Richard L. Van Buskirk, introduziu seu próprio modelo de disfunção somática em 1990 com base no papel central dos nociceptores no desenvolvimento da disfunção somática segmentar. Van Buskirk propôs que os neurônios sensoriais relacionados à dor e seus reflexos causam restrições de motilidade e alterações viscerais, imunológicas e autonômicas.

Gary Fryer, revisou e atualizou essa disfunção somática baseada na teoria do conceito de nociceptores ao longo do tempo, levando em conta a literatura mais recente sobre o tema. Seu modelo mais recente propõe que a lesão tecidual leva a ativação de nociceptores, resultando em tecido neurogênico ativado na raiz dorsal. Este impulso nociceptivo pode inibir a atividade dos músculos segmentares profundos, ao mesmo tempo que aumenta a ativação da musculatura superficial, resultando em atividade de proteção de uma musculatura. Contudo, Fryer enfatiza que fatores de confusão para palpação da tendência e alteração de textura do tecido podem ser conseqüências da sensibilização central, como hiperalgesia e alodinia, que ocorrem como um resultado do aumento da excitabilidade dos neurónios nas vias nociceptivas centrais.

O Old Doc e os primeiros desenvolvedores de osteopatia usaram metáforas do materialismo mecanicista para definir a lesão osteopática como um evento monocausal - isto é, com 1 fonte de disfunção. 
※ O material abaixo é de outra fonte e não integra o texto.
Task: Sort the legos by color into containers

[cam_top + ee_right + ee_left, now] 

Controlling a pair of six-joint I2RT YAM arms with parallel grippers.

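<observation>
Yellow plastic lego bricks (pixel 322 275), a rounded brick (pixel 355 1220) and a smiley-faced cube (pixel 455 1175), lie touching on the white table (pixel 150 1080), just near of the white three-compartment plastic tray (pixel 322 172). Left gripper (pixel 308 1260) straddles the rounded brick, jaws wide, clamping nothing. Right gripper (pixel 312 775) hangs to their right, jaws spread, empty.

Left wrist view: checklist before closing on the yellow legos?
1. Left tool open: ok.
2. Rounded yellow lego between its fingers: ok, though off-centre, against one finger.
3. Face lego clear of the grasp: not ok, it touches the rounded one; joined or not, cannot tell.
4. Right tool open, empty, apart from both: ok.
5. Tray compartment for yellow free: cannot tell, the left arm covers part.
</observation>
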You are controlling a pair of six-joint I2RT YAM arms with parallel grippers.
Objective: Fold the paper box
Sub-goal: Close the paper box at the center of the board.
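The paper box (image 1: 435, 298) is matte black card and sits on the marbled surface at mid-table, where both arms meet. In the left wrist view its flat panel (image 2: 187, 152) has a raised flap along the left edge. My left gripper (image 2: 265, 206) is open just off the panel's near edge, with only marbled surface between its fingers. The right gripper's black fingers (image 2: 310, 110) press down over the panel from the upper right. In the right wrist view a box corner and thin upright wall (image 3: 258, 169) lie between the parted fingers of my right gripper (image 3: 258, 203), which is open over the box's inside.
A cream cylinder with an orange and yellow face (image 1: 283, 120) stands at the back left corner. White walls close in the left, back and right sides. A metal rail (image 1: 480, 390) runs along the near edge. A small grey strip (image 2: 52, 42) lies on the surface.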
Ao longo do tempo, os termos e definições evoluíram, levando à compreensão de hoje da disfunção somática, que é multifacetada. Com a introdução de modelos baseados em evidências, este conceito foi atualizado, moldado e desafiado, com um ponto de vista atual sobre o modelo baseado em nociceptor. As evidências mais atualizadas derivadas da biociência e da medicina levaram a uma interpretação multidimensional incluindo a sugestão de um modelo neurofasciogênico, no qual o papel da fáscia no desenvolvimento de suas características palpáveis é levado em consideração.

 É necessária mais pesquisa colaborativa sobre disfunção somática para adicionar à base de evidências para a prática de osteopatia nos Estados Unidos e osteopatia no exterior.

Interessante essa revisão narrativa da disfunção somática e fica claro que precisamos aprofundar mais os estudos em Sistema Nervoso Autonômico e seus mecanismos de ação para conseguirmos cada vez mais comprovar as nossas correlações das disfunções somáticas com o funcionamento visceral - já publicamos um texto sobre isso aqui - e suas relações com o sistema músculo esquelético. Deve se ainda salientar que o aprofundamento nos estudos dos mecanismos de dor são fundamentais para uma boa compreensão.

Bibliografia

Liem, T. A. T. Still's Osteopathic Lesion Theory and Evidence-Based Models Supporting the Emerged Concept of Somatic Dysfunction. JAOA 2016, 116 (10): 654-661.